## [What to work on]
Return all lines from the listing below that include the word "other".

## [Data below]
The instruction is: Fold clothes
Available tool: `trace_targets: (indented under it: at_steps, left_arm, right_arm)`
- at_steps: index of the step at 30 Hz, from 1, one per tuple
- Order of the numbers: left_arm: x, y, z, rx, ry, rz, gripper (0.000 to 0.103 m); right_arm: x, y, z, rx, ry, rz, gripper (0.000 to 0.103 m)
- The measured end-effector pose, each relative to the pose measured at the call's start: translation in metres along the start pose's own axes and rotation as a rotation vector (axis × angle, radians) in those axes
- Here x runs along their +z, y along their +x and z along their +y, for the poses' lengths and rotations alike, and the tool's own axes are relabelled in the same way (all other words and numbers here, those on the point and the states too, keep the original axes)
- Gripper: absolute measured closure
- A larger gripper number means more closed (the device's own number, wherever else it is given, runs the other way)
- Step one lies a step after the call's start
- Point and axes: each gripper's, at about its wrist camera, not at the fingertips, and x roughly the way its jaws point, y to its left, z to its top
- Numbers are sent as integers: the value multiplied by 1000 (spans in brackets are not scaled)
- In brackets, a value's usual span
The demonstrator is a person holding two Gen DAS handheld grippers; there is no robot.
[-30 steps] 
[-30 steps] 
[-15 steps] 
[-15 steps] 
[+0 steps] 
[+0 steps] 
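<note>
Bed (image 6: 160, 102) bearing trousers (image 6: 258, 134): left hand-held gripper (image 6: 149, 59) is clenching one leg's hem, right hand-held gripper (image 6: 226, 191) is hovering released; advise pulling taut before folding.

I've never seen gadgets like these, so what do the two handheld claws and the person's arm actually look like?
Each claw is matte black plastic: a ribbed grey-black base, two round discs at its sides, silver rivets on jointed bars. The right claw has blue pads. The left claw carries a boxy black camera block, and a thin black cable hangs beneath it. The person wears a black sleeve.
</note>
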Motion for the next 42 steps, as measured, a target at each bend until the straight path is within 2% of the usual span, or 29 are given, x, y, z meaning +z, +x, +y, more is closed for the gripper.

## [Answer for this exercise]
- Here x runs along their +z, y along their +x and z along their +y, for the poses' lengths and rotations alike, and the tool's own axes are relabelled in the same way (all other words and numbers here, those on the point and the states too, keep the original axes)
- A larger gripper number means more closed (the device's own number, wherever else it is given, runs the other way)

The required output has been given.